◆ What to work on:
Every line of the data below should be repeated exactly, and no picture should be copied.

◆ Provided data:

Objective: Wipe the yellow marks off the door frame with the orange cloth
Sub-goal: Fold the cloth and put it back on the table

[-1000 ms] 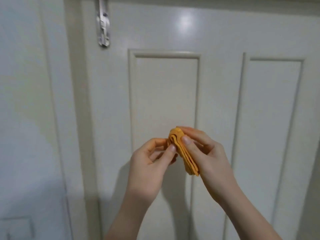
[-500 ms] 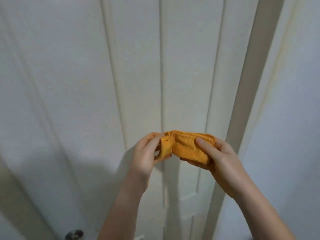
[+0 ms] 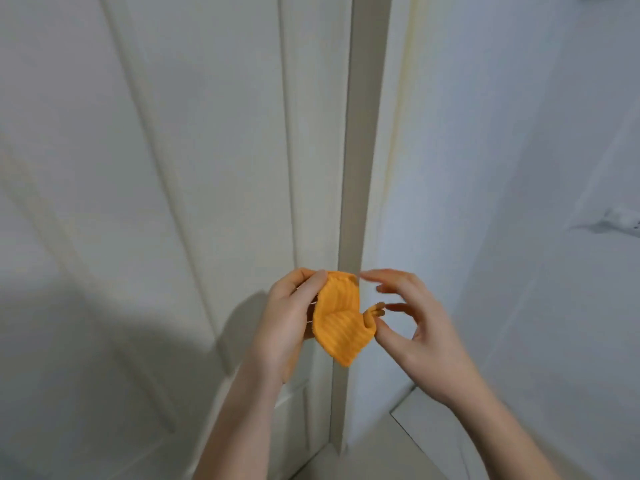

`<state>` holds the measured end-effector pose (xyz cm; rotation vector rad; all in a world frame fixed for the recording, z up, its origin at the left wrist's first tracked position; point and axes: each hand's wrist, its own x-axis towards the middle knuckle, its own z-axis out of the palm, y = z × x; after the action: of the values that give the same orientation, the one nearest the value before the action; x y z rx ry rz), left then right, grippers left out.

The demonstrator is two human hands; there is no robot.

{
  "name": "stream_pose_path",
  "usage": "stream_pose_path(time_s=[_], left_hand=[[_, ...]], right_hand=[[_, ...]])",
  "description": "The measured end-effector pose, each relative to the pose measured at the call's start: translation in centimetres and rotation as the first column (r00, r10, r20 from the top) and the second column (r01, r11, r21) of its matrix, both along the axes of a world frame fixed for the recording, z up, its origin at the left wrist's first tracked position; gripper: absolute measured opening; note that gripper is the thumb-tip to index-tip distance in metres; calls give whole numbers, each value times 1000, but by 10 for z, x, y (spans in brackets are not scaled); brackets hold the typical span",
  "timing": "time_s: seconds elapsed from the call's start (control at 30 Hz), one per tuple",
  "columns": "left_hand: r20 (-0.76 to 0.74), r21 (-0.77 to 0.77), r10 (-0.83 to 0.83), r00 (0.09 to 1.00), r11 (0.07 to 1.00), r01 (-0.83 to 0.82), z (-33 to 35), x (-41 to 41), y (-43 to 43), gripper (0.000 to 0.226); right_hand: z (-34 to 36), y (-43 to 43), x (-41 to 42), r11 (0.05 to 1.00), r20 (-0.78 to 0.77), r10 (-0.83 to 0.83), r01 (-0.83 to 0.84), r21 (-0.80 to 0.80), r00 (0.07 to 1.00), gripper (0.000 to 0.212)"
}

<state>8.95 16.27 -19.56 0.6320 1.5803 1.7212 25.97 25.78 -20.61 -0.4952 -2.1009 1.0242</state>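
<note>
Orange cloth (image 3: 341, 323), ribbed and loosely folded, sits low in the middle of the view between two bare hands raised in front of the door edge. Left hand (image 3: 289, 327) grips its left side, thumb pressed over the top fold and the other fingers curled behind the fabric. Right hand (image 3: 420, 336) meets it from the other side: the thumb and one lower finger pinch the cloth's small twisted right corner, while the upper fingers are spread apart and free of it, blurred by motion. The lower point of the cloth hangs free below both hands. Just behind the cloth runs the door frame (image 3: 360, 150), a narrow upright beige strip that the cloth overlaps in the view; whether they touch cannot be told. Faint yellow marks (image 3: 404, 84) streak the pale moulding along the right of that strip, well above the hands. Left of the frame stands a white panelled door (image 3: 207, 133); to the right a plain white wall (image 3: 519, 150) carries a small blurred fitting (image 3: 620, 218).
</note>
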Motion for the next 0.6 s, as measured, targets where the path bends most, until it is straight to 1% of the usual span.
stream_pose_path(time_s=[0.07, 0.13, 0.2, 0.23, 0.3, 0.37, 0.4, 0.47, 0.5, 0.6], left_hand=[[33, -26, -26, 999, 999, 26, -1, 2, 12, 33], [56, -47, -42, 998, 998, 45, -1, 1, 25, 31], [72, -51, -27, 997, 998, 31, 0, 0, 34, 26], [79, -53, -29, 996, 998, 34, 0, -1, 40, 23], [89, -68, -53, 995, 996, 60, 1, -2, 51, 20], [98, -69, -98, 990, 992, 105, 2, -4, 62, 20], [102, -66, -122, 987, 989, 129, 2, -6, 68, 20], [128, -58, -162, 979, 984, 170, 0, -8, 80, 18], [140, -58, -178, 974, 980, 188, -2, -9, 85, 17], [159, -50, -224, 962, 971, 234, -7, -9, 98, 11]], right_hand=[[-8, 0, 3, 999, -56, -39, 38, -20, 998, 49], [-16, -1, 6, 990, -111, -143, 142, -15, 983, 42], [-24, -7, 8, 983, -131, -183, 184, -1, 974, 35], [-27, -10, 8, 977, -129, -208, 212, 17, 970, 35], [-33, -15, 4, 950, -82, -284, 292, 111, 955, 44], [-40, -17, -4, 890, -12, -389, 379, 255, 921, 61], [-42, -16, -8, 862, 11, -432, 409, 299, 902, 67], [-49, -12, -12, 823, 27, -493, 457, 337, 870, 69], [-53, -11, -12, 799, 7, -526, 491, 346, 850, 63], [-63, -10, -9, 727, -92, -631, 628, 278, 771, 29]])
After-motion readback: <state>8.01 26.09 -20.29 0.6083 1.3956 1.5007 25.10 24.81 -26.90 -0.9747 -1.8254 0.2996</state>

◆ Exercise output:
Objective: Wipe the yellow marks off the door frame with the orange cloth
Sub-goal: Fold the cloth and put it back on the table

[-1000 ms] 
[-500 ms] 
[+0 ms] 

`<state>` holds the measured end-effector pose (xyz cm; rotation vector rad; all in a world frame fixed for the recording, z up, its origin at the left wrist's first tracked position; point and axes: each hand's wrist, its own x-axis towards the middle knuckle, its own z-axis out of the palm, y = z × x; after the action: of the values that give the same orientation, the one nearest the value before the action; x y z rx ry rz), left then right, grippers left out.

The demonstrator is two human hands; there is no robot.

{
  "name": "stream_pose_path",
  "usage": "stream_pose_path(time_s=[_], left_hand=[[_, ...]], right_hand=[[_, ...]])",
  "description": "The measured end-effector pose, each relative to the pose measured at the call's start: translation in centimetres and rotation as the first column (r00, r10, r20 from the top) and the second column (r01, r11, r21) of its matrix, both along the axes of a world frame fixed for the recording, z up, its origin at the left wrist's first tracked position; gripper: absolute measured opening; note that gripper is the thumb-tip to index-tip distance in metres; calls give whole numbers, each value times 1000, but by 10 for z, x, y (spans in brackets are not scaled); brackets hold the typical span",
  "timing": "time_s: seconds elapsed from the call's start (control at 30 Hz), one per tuple",
  "columns": "left_hand: r20 (-0.76 to 0.74), r21 (-0.77 to 0.77), r10 (-0.83 to 0.83), r00 (0.09 to 1.00), r11 (0.07 to 1.00), r01 (-0.83 to 0.82), z (-33 to 35), x (-41 to 41), y (-43 to 43), gripper (0.000 to 0.226); right_hand: z (-34 to 36), y (-43 to 43), x (-41 to 42), r11 (0.05 to 1.00), r20 (-0.78 to 0.77), r10 (-0.83 to 0.83), r01 (-0.83 to 0.84), r21 (-0.80 to 0.80), r00 (0.07 to 1.00), gripper (0.000 to 0.212)"
}

<state>8.95 16.27 -19.56 0.6320 1.5803 1.7212 25.97 25.78 -20.61 -0.4952 -2.1009 1.0242</state>
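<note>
Orange cloth (image 3: 341, 323), ribbed and loosely folded, sits low in the middle of the view between two bare hands raised in front of the door edge. Left hand (image 3: 289, 327) grips its left side, thumb pressed over the top fold and the other fingers curled behind the fabric. Right hand (image 3: 420, 336) meets it from the other side: the thumb and one lower finger pinch the cloth's small twisted right corner, while the upper fingers are spread apart and free of it, blurred by motion. The lower point of the cloth hangs free below both hands. Just behind the cloth runs the door frame (image 3: 360, 150), a narrow upright beige strip that the cloth overlaps in the view; whether they touch cannot be told. Faint yellow marks (image 3: 404, 84) streak the pale moulding along the right of that strip, well above the hands. Left of the frame stands a white panelled door (image 3: 207, 133); to the right a plain white wall (image 3: 519, 150) carries a small blurred fitting (image 3: 620, 218).
</note>
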Motion for the next 0.6 s, as measured, targets where the path bends most, until it is straight to 1% of the usual span.
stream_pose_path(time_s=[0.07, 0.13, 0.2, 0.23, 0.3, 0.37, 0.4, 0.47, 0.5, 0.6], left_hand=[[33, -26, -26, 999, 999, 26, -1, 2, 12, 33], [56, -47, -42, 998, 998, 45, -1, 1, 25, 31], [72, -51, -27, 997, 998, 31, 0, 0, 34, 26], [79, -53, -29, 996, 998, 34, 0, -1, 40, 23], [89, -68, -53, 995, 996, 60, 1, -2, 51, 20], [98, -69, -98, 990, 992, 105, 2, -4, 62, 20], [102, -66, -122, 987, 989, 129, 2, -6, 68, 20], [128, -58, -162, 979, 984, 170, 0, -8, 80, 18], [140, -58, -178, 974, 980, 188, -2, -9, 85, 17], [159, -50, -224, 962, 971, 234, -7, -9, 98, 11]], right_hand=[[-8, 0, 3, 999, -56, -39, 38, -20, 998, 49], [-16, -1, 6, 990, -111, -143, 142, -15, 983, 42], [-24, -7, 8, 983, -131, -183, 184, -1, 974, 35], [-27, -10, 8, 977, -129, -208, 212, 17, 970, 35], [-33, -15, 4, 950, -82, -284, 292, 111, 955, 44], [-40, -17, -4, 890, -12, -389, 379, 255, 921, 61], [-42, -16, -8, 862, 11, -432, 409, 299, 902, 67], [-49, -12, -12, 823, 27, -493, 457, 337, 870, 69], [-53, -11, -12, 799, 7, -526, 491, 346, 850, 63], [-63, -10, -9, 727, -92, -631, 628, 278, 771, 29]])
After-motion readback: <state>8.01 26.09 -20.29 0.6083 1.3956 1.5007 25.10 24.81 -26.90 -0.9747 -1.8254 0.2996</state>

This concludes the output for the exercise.